The ZPU is a microprocessor stack machine designed by Norwegian company Zylin AS to run supervisory code in electronic systems that include a field-programmable gate array (FPGA).[1]

It has been designed to require very small amounts of electronic logic, making more electronic logic available for other purposes in the FPGA. To make it easily usable, it has a port of the GNU Compiler Collection. This makes it much easier to apply than CPUs without compilers. Sacrificing speed in exchange for small size, it keeps the intermediate results of calculations in memory, in a push-down stack, rather than in registers.[1]

Zylin Corp. made the ZPU open-source in 2008.[1]

Usage

edit

Many electronic projects include electronic logic in an FPGA. It is wasteful to also have a microprocessor, so it is commonplace to add a CPU to the electronic logic in the FPGA. Often, a smaller, less-expensive FPGA could be used if only the CPU used less resources.

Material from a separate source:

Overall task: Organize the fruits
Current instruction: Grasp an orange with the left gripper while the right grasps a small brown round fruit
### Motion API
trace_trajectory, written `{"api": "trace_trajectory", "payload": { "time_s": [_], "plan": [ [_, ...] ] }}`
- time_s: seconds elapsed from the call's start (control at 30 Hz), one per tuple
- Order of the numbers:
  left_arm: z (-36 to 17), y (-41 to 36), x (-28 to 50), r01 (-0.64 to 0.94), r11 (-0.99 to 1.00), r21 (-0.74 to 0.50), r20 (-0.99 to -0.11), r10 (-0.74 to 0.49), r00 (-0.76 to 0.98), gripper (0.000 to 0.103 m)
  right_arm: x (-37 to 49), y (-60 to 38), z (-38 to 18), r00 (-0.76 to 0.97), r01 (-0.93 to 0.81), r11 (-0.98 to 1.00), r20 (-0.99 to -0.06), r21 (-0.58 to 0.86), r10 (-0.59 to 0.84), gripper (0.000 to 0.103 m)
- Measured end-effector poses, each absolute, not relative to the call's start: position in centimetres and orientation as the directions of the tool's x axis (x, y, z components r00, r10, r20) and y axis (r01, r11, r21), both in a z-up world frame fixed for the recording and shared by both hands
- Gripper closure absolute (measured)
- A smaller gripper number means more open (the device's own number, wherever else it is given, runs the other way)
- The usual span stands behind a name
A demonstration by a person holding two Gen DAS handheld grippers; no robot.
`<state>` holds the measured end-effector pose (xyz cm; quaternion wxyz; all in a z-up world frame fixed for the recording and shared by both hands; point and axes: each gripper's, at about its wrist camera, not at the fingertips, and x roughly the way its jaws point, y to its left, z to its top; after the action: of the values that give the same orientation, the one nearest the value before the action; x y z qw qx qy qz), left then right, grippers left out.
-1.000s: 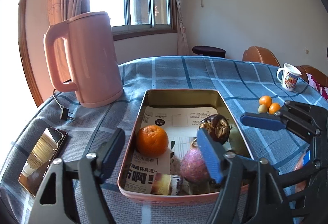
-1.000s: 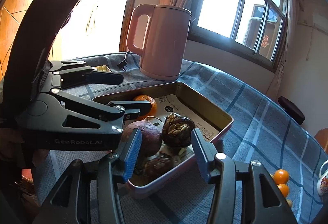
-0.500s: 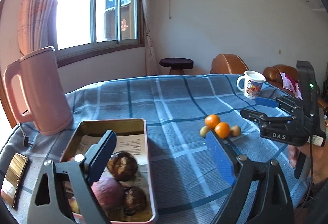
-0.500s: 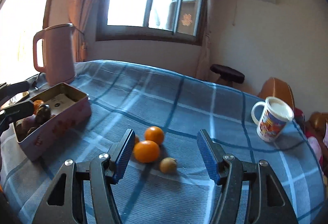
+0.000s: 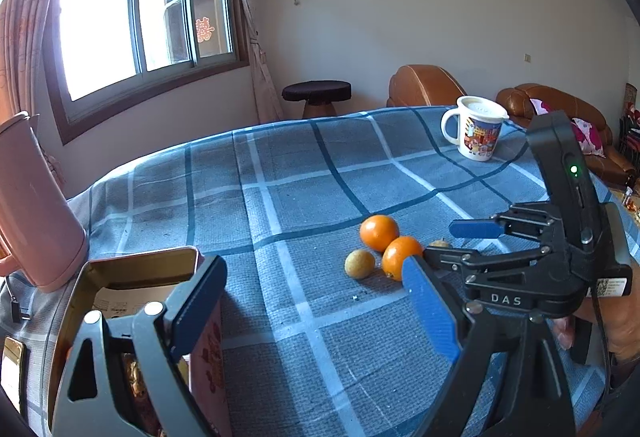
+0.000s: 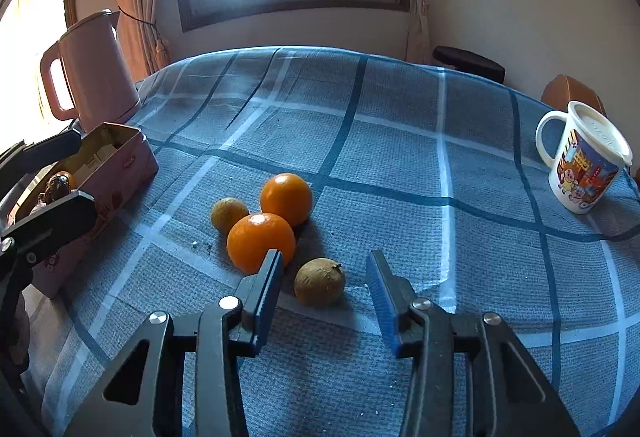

This is the exact situation that the ZPU was designed to address.

The ZPU is designed to handle the miscellaneous tasks of a system that are best handled by software, for example, a user interface. The ZPU is very slow, but its small size helps to place any needed high-speed algorithm in the FPGA.

Another issue is that most CPUs for FPGAs are closed-source, available only from a particular maker of FPGAs. Occasionally a project needs to have a design that can be widely distributed, for security inspections, educational uses or other reasons. The licenses on these proprietary CPUs can prevent these uses. The ZPU is open-sourced.

Some projects need code that must be small, but run on a CPU that inherently has larger code. Alternatively, a project may benefit from the wide selection of code, compilers and debugging tools for the GNU Compiler Collection. In these cases, an emulator can be written to implement the ZPU's instruction set on the target CPU, and the ZPU's compilers can be used to produce the code. The resulting system is slow, but packs code into less memory than many CPUs and enables the project to use a wide variety of compilers and code.[2]

Design features

edit

The ZPU was designed explicitly to minimize the amount of electronic logic. It has a minimal instruction set, yet can be encoded for the GNU Compiler Collection. It also minimizes the number of registers that must be in the FPGA, minimizing the number of flip-flops. Instead of registers, intermediate results are kept on the stack, in memory.[1]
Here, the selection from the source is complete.